Would you pull out every line of the material that contains the string "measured"?

*** Supplied information Section Begins ***

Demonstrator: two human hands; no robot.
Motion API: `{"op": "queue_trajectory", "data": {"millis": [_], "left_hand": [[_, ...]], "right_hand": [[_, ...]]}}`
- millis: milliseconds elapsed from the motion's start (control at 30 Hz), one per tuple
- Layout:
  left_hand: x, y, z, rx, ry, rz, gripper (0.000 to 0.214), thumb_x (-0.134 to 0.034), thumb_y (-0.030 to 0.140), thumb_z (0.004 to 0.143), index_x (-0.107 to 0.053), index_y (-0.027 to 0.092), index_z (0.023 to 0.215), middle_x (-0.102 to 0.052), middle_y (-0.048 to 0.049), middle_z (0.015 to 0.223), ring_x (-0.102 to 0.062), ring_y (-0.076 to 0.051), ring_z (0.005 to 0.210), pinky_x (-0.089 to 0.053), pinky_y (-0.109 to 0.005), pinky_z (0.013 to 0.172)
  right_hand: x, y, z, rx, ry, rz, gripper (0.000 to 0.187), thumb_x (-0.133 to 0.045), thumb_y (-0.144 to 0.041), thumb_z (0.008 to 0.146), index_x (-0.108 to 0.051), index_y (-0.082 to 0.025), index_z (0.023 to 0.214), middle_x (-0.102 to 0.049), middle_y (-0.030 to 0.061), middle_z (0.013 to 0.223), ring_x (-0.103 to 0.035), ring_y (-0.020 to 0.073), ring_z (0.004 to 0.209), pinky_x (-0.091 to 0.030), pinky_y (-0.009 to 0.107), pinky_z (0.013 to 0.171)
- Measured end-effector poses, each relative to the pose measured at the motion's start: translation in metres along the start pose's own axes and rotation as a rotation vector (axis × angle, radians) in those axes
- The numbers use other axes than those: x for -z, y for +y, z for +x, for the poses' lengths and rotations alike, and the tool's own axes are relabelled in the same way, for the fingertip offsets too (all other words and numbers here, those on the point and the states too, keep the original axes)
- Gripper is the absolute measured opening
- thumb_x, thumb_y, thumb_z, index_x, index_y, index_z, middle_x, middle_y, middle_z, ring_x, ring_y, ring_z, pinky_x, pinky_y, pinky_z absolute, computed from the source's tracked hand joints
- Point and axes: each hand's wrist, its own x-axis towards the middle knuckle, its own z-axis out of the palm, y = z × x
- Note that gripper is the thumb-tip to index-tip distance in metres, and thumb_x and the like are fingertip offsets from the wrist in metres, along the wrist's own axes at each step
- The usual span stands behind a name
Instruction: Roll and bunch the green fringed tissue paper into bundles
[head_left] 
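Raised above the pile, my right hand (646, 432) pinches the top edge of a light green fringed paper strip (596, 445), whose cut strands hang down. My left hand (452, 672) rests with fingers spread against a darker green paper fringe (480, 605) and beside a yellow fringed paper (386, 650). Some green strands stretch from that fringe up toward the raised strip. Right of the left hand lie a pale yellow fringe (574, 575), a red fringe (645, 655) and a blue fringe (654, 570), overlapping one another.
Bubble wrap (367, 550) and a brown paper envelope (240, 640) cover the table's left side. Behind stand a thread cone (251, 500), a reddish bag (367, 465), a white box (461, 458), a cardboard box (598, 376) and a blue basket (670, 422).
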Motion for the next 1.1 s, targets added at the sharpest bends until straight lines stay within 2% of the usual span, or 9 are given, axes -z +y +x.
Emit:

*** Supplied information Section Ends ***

Output of the exercise:
- Measured end-effector poses, each relative to the pose measured at the motion's start: translation in metres along the start pose's own axes and rotation as a rotation vector (axis × angle, radians) in those axes
- Gripper is the absolute measured opening

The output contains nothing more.